#### [Goal of the exercise]
Count how many lines in the data below include "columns". Answer with the number only.

------------

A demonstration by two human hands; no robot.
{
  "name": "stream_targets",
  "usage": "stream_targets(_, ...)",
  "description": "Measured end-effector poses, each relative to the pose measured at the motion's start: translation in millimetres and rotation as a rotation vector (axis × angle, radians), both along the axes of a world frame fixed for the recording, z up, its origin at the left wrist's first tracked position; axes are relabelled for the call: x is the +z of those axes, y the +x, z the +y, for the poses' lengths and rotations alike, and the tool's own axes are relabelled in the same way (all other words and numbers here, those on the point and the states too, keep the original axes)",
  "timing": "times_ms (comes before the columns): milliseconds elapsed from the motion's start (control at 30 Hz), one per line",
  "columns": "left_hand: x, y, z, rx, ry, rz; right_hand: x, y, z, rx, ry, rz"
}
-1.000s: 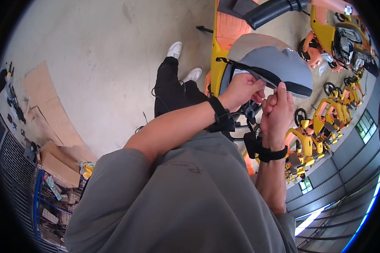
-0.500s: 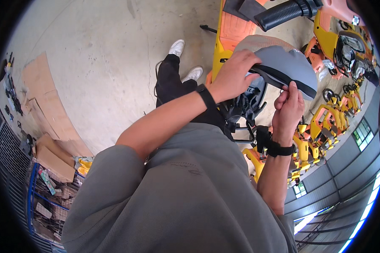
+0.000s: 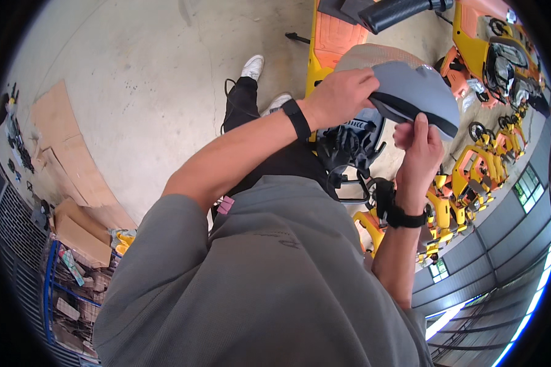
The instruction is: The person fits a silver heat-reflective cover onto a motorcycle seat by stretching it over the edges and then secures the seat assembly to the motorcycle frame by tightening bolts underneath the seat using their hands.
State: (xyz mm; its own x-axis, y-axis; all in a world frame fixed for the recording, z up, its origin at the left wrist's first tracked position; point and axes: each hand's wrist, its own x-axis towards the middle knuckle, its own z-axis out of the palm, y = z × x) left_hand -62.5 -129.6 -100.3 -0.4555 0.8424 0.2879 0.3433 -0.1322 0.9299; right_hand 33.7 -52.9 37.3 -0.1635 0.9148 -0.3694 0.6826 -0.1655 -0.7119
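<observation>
A grey, rounded, cap-shaped piece (image 3: 417,88) with a black band along its near edge is between my hands. My left hand (image 3: 343,95) is closed on its left end, thumb and fingers at the rim. At the right, my right hand (image 3: 421,150) pinches the black edge, thumb up. Behind the grey piece shows a rounded, brownish mesh surface (image 3: 373,56); whether the two are joined I cannot tell. Below the hands are black parts and a bunched black bag-like item (image 3: 346,147), partly hidden by my left arm.
Ahead stands a yellow and orange scooter with an orange footboard (image 3: 343,44) and black handlebar grip (image 3: 398,13). More yellow scooters (image 3: 471,177) line the right side. Flattened cardboard (image 3: 61,128), an open carton (image 3: 82,235) and a blue-framed cage (image 3: 50,275) are at left.
My left hand's fingers have drawn up closer together at the rim, and my right thumb has shifted slightly along the edge. The view has moved a little.
</observation>
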Motion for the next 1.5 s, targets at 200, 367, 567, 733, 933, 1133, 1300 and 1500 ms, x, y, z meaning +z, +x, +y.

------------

#### [Answer to the exercise]
2